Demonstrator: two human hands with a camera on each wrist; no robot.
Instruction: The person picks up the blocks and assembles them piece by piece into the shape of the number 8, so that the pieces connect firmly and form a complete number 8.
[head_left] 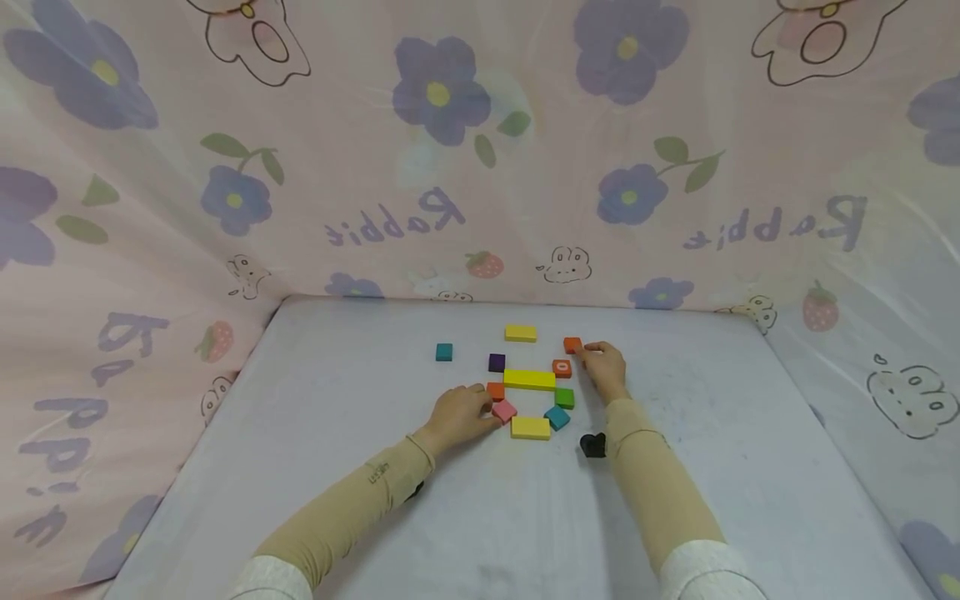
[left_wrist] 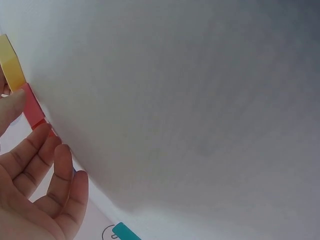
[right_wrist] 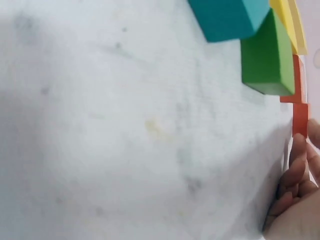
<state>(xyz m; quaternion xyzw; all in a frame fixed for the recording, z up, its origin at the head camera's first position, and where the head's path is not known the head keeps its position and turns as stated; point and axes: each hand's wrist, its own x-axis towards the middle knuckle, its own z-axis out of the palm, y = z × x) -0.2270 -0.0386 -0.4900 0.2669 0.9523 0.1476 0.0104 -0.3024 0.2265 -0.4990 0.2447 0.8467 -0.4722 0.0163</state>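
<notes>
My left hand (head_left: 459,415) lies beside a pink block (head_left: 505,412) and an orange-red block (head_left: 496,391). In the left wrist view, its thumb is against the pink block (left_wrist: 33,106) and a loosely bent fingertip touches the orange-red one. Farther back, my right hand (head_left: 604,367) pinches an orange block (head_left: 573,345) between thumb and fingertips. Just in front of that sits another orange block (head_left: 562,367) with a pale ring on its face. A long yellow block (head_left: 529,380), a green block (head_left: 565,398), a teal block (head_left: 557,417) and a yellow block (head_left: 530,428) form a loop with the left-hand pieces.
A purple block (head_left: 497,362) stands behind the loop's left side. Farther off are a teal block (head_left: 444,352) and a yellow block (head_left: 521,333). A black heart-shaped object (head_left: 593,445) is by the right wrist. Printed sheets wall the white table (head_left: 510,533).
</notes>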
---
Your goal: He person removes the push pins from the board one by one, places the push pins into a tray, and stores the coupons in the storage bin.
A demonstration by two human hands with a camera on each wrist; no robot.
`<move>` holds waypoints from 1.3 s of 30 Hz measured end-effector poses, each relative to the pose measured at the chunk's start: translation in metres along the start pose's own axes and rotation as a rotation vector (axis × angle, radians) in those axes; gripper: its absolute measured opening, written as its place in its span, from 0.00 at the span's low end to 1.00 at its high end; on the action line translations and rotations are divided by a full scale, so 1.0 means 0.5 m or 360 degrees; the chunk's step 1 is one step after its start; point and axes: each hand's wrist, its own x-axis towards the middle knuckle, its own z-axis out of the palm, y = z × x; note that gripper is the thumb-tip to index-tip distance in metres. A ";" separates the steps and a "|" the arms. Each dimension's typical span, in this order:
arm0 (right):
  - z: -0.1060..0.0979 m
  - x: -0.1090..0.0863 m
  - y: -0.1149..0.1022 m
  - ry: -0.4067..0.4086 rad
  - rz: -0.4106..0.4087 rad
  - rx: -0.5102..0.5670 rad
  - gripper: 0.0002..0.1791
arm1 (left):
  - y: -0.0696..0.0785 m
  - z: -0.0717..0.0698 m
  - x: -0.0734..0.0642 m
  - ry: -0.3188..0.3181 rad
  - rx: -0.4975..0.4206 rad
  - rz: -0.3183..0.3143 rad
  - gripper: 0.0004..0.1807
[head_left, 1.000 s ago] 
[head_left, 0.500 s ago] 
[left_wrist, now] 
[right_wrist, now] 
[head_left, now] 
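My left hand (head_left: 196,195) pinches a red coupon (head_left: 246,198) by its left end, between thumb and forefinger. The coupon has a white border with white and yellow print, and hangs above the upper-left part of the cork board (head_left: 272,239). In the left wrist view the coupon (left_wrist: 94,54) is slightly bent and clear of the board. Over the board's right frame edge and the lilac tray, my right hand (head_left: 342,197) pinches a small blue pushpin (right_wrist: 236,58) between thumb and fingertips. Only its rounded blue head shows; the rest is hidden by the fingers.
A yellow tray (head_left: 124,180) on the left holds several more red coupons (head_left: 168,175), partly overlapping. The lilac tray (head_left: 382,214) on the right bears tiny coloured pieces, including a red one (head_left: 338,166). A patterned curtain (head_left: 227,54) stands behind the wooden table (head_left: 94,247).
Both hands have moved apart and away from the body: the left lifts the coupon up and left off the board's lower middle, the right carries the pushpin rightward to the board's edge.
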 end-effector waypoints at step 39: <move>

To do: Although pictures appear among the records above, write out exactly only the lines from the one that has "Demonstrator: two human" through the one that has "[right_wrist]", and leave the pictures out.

Answer to this exercise:
Demonstrator: two human hands with a camera on each wrist; no robot.
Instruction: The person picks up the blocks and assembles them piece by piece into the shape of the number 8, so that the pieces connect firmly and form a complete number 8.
[head_left] 
[left_wrist] 
[right_wrist] 

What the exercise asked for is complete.